Sunday 13 November 2016

Oliver: John Peel Show - Radio 1 (Sunday 23 February 1992)

John Peel's Sunday ritual usually included spending his morning listening to Radio 4.  Invariably this meant The Archers omnibus and Desert Island Discs.  On this day, the castaway was Elvis Costello.  For anyone unable to hear the repeat scheduled for the following Friday, and with iPlayer Radio a mere fantasy at the time, Peel passed on a quote from Mr. MacManus which had stayed with him from that day's broadcast, "Sometimes music doesn't seem to have a place in the [record] industry's plans".  Tonight, my Twitter feed has seen people sounding off about X-Factor contestant, Honey G.  I haven't seen or heard her, although she visited my workplace just a week or so ago, and colleagues went to meet her.  They came back genuinely excited to do so, despite being in unanimous agreement that she had no musical talent.  The producers of that show, who to a large extent are the music business now, would probably feel that the being of Honey G, and the reaction it engenders, would be more than enough to validate Costello's statement.  This is nothing new of course.  Just the presence of Beatles, Stones, Michael Jackson, Prince - hell even the recently departed Leonard Cohen would whip people in to a frenzy.  But it was about what they could do, just as much as who they were that mattered.  It felt like the music industry understood that.  If Costello was talking, a quarter a century ago, about the focus shifting more to marketing, then at least it was marketing artists who had produced music that merited whole floors of record companies discussing image rights and advertising deals.  Whereas now, you can have the X-Factor treatment and a whistle-stop version of what Madonna would have been actively controlling, at least till the end of the series.  And then when your second record dribbles out with no promotion, and you're reduced to PA spots at a local Center Parcs for the whole of a summer season, and you look to the music business to help - they will simply ask, "Well, what did you do before we found you?"

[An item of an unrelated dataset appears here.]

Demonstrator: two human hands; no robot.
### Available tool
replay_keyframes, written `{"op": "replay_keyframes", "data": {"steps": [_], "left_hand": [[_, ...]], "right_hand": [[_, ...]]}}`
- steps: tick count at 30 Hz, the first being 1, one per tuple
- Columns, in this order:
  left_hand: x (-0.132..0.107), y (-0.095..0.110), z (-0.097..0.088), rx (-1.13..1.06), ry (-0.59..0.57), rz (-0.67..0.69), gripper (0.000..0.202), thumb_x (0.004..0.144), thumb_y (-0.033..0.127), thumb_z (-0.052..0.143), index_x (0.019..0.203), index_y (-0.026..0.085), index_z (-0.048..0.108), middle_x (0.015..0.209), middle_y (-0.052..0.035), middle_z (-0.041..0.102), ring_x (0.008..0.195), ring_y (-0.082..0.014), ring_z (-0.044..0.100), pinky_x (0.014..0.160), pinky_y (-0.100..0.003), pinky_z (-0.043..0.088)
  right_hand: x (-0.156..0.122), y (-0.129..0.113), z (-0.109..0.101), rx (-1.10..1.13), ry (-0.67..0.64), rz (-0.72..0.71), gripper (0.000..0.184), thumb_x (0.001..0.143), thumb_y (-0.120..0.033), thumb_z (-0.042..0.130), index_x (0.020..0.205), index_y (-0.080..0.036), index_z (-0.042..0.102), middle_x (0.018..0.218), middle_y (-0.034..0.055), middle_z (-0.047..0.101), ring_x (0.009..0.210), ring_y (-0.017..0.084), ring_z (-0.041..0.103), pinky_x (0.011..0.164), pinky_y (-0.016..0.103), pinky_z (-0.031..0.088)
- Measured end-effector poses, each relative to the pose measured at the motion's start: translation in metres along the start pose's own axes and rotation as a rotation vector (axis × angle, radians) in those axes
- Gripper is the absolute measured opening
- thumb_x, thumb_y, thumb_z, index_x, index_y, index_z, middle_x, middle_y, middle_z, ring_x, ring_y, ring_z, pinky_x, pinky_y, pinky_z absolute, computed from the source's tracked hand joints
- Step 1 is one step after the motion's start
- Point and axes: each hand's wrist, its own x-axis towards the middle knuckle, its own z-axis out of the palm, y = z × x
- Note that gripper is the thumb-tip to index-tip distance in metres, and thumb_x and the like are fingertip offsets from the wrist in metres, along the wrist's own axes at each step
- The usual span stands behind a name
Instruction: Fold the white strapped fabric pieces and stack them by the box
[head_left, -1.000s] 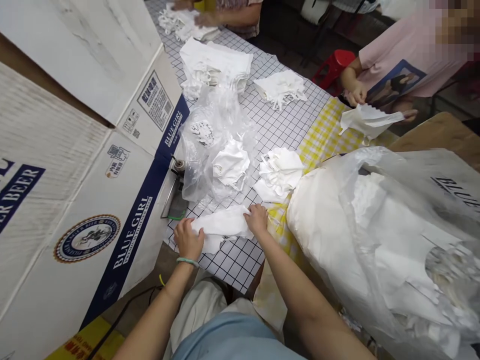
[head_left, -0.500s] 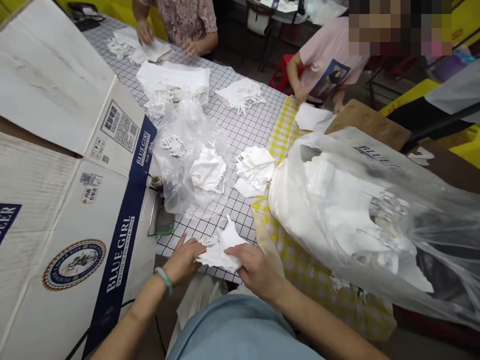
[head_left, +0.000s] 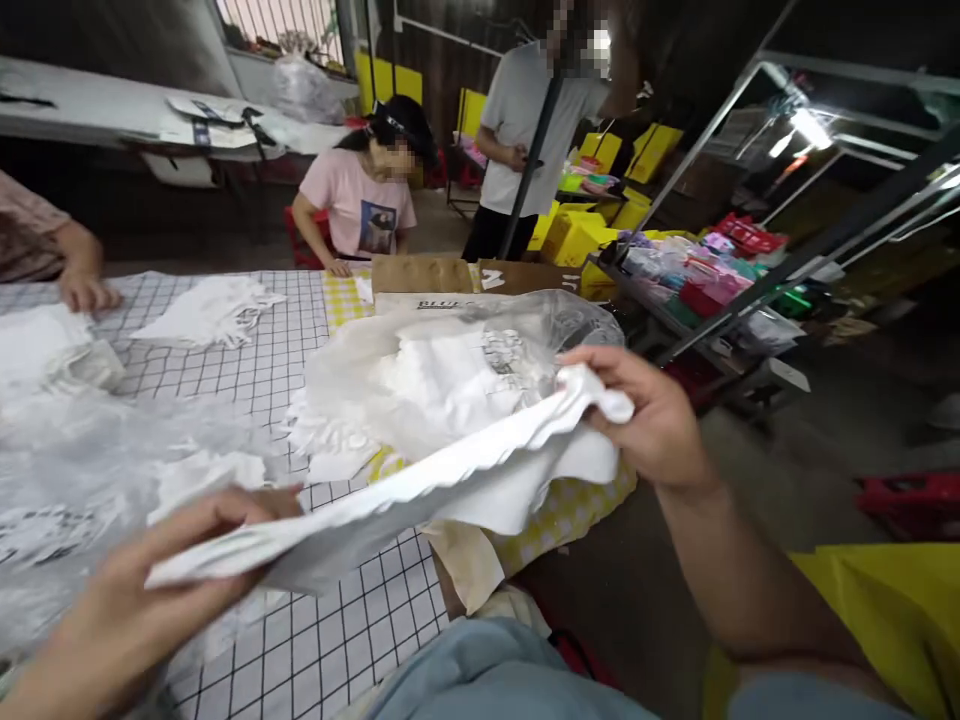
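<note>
A stack of thin white cloth pieces [head_left: 427, 480] stretches aloft between my hands, slanting up to the right, its layered edge towards me. My left hand [head_left: 180, 560] pinches the lower end, thumb beneath and fingers on top. At the raised end, my right hand [head_left: 652, 420] grips the cloth where it bunches into a fold. Behind the stack, a clear plastic bag [head_left: 352, 370] full of white cloth pieces lies on its side, partly covered by what I hold. A small heap of white cloth pieces [head_left: 330, 435] is beside the bag.
The table has a black-and-white checked cover [head_left: 360, 590] and a yellow checked cloth [head_left: 345, 300]. More white piles [head_left: 214, 310] and a crumpled plastic bag [head_left: 45, 480] lie left. Co-workers sit across and at far left; another person stands behind. A metal rack [head_left: 675, 330] is at right.
My view has swung right and up. Both hands have lifted the cloth off the near table edge and now hold it stretched out between them, with my right hand higher.
</note>
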Motion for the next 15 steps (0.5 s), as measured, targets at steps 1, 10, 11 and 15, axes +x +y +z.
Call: {"op": "replay_keyframes", "data": {"steps": [1, 10, 11, 15], "left_hand": [[0.019, 0.024, 0.008, -0.086, 0.038, 0.067, 0.013, 0.064, 0.045, 0.068, 0.076, 0.039, 0.068, 0.093, 0.0049, 0.072, 0.097, -0.0300, 0.065, 0.074, -0.039, 0.056], [0.200, 0.131, 0.113, -0.815, -0.062, 0.267, 0.030, 0.066, 0.026, 0.081, 0.084, 0.015, 0.060, 0.069, 0.0011, 0.060, 0.059, -0.0084, 0.053, 0.053, -0.018, 0.042], [0.213, 0.133, 0.120, -0.792, -0.078, 0.263, 0.030, 0.066, 0.026, 0.081, 0.082, 0.013, 0.059, 0.068, 0.0006, 0.061, 0.060, -0.0087, 0.053, 0.054, -0.019, 0.042], [0.255, 0.147, 0.132, -0.632, -0.093, 0.199, 0.025, 0.071, 0.027, 0.078, 0.077, 0.009, 0.060, 0.063, -0.0004, 0.060, 0.057, -0.0086, 0.052, 0.053, -0.019, 0.041]], "right_hand": [[0.007, 0.001, -0.017, -0.015, 0.070, 0.016, 0.033, 0.076, -0.028, 0.072, 0.108, -0.024, 0.065, 0.100, 0.0025, 0.067, 0.089, 0.017, 0.063, 0.076, 0.027, 0.050], [0.048, 0.056, -0.122, 0.086, 0.267, 0.119, 0.031, 0.067, -0.027, 0.073, 0.097, -0.019, 0.069, 0.090, 0.0010, 0.069, 0.075, 0.014, 0.061, 0.068, 0.026, 0.047], [0.047, 0.063, -0.128, 0.100, 0.267, 0.142, 0.031, 0.067, -0.028, 0.073, 0.097, -0.018, 0.068, 0.090, 0.0010, 0.069, 0.076, 0.015, 0.061, 0.069, 0.026, 0.047], [0.040, 0.090, -0.138, 0.230, 0.256, 0.253, 0.030, 0.065, -0.031, 0.073, 0.091, -0.017, 0.063, 0.083, 0.0003, 0.067, 0.075, 0.015, 0.061, 0.070, 0.027, 0.048]]}}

Selections from this show came from a 92 minute file that caught different halves of the show.  Tracks I would have liked to share, but couldn't included:

Big Chief - Bong Wrench/Into the Void/Destination Poon [Peel Session]. The Ann Arbor - any band from Michigan which Peel played that didn't come from Detroit usually came from Ann Arbor - band had already made an impression with Reduced to Tears on 7/12/91 but this session was tremendous comprising a muscular rocker, a Black Sabbath cover and a wonderfully powerful instrumental.  All that and they managed to work a Simon Bates jingle advertising Radio 1's discontinuation of broadcasting on medium wave to play simultaneously alongside them during Bong Wrench.  Peel was impressed, "I wonder whose idea that was...."

Gush - Hell I - or Hell 1 as Peel pointed out.  A short burst of tremendously powerful, loud and thrilling, female Japanese noisecore.  And it led into another Japanese based artist, albeit one working a different style of music to Gush....

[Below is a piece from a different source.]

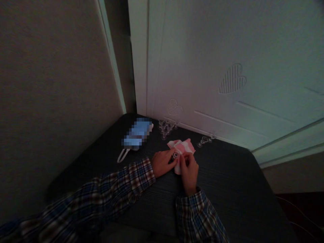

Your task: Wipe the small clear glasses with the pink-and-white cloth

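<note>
My left hand (161, 163) is closed around a small clear glass (175, 155) with a round rim, near the middle of the dark table. A pink and white cloth (187, 146) lies spread beneath and behind it. Pinched in the fingers of my right hand (190, 171) is a fold of that cloth, close against the glass. The stem or base of the glass is hidden by my fingers. Beyond the cloth, to the left, several small clear glasses (165, 127) stand in a tight group. A few more glasses (205, 139) are at the back right.
The dark wooden table (222, 182) sits in a corner. A device with a blurred-out blue screen (138, 133) and a white strap (123, 155) lies at the left. Behind the table rises a white panel (197, 60) with heart reliefs. Thin cables (301, 211) run at the lower right.
</note>
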### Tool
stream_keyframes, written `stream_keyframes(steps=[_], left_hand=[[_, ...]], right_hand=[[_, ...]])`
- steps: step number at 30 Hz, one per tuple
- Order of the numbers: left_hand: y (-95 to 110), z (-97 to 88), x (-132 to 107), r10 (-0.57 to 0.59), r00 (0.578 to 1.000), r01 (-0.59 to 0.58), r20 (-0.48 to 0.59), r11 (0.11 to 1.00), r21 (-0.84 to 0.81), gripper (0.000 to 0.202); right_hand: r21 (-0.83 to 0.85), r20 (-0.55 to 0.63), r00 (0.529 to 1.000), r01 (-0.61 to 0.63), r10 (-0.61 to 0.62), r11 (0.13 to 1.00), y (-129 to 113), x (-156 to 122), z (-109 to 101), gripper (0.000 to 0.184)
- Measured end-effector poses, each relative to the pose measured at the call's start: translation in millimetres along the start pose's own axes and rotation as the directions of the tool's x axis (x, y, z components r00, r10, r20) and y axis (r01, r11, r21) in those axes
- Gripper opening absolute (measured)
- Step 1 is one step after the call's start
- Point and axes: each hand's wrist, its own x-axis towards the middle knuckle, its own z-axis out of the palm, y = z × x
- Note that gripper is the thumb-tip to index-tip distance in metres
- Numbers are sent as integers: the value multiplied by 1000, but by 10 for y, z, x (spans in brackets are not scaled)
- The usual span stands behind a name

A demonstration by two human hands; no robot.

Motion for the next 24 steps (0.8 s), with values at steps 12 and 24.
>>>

Tokyo Original Don Gorgon - Junk Rock - in the words of Peel, "Japanese reggae; we don't hear nearly enough of that...a concept almost too bizarre to grasp".  This tended more towards the full brass section side of the genre, with a "sweet sweet" refrain which had it come out a year later could easily have sat alongside Oh Carolina/Mr.Loverman/Informer in the top end of the charts.  A shame because this is pulled off really rather well.

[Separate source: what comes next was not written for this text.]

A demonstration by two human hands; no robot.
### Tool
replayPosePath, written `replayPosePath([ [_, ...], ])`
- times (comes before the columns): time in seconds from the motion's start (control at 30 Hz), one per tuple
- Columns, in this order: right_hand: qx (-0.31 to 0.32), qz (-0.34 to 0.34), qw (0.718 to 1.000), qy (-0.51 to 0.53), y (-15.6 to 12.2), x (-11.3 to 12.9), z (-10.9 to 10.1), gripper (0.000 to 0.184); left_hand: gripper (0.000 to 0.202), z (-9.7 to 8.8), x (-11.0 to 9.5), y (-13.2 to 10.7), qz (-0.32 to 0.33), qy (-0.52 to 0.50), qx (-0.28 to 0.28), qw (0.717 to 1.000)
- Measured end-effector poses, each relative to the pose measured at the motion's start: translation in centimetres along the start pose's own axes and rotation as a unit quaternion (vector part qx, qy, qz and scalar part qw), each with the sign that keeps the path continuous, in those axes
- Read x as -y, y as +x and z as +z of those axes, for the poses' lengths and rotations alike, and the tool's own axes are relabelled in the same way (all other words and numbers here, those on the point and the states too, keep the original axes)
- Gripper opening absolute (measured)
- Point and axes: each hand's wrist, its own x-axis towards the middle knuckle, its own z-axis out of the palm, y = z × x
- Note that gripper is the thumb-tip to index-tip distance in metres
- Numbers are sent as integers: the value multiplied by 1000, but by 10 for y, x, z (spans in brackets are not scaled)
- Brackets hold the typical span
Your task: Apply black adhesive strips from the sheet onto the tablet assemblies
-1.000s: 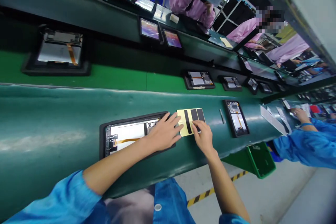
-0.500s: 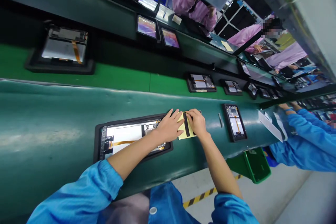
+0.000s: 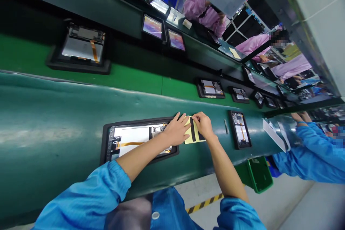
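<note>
A yellow backing sheet with black strips lies on the green bench top, just right of an opened tablet in a black tray. My left hand rests with fingers spread, its fingertips on the sheet's left part and its palm over the tablet's right end. At the sheet's upper edge my right hand has thumb and forefinger pinched on the top of a black strip. How much of that strip is lifted cannot be seen. The tablet shows a white panel and an orange ribbon cable, partly behind my left forearm.
Another opened tablet in a tray stands to the right, near a thin pen-like tool. Several trayed tablets line the bright green conveyor behind. A green bin hangs below the bench edge. A co-worker's blue sleeve is at far right.
The view has shifted slightly. The tablet at back left on the conveyor appears further right. My right hand still pinches at the sheet's upper edge, and more black shows on the sheet below it.
</note>
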Motion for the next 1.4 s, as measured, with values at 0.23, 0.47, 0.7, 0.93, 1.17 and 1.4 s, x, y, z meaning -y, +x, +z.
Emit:
replayPosePath([
  [0.23,9,21,998,-52,-1,11,1,24,63,2,-2,2,-8,-6,1,1000],
  [0.47,-1,14,998,-67,-6,36,-14,27,64,4,-5,4,-19,-15,-7,1000],
  [0.7,-28,19,998,-56,0,39,-44,33,62,6,-4,3,-22,-27,-23,999],
  [0.93,6,44,997,-58,1,19,-32,26,60,9,-5,5,-21,-30,-33,999],
  [1.17,22,18,998,-54,1,17,-19,20,62,8,-5,4,-20,-26,-36,999],
  [1.4,23,23,998,-60,2,13,-12,23,61,6,-5,3,-17,-25,-32,999],
])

Peel again played Gejo by Knowledge Kunenyate and Kasongo, but as on 15/12/91 this lovely African tune has not turned up.

And then there were those that were in, but when it came down to it, they were out:

The Gories - Telepathic - this garage blues tune had a question mark next to it when I first heard it and it stayed there after listening to it again.  I liked the very end of it though.  Recommended, if not included.

Strobe - The Cry - The Hitchin based space-rockers were getting correspondence from places as far-flung as Israel apparently.  "Blowing minds to a rainbow" according to Peel with a phrase he can't have used since 1969, at least not without smirking.  Unfortunately, I found this too much of a space rocker  noodling though empty blackness instead of catching the tail of a comet.

Curve - Lilies Dying - a case of diminishing returns for this listener.  Peel had caned the Doppelgänger album over previous shows and maybe Curve fatigue was beginning to settle in.

Bunny General - Mek Them Rock - although not quite as objectionable as the explicitly anti-Asian track, Pon Mi Border, its talk of forced integration made this feel like Norman Tebbit's Cricket Test transposed to the Carribean and set to music.  I could not support it.  "I seem to have a lot of Bunny General records to play you at the moment".  Yes John, but how closely did you listen to any of them?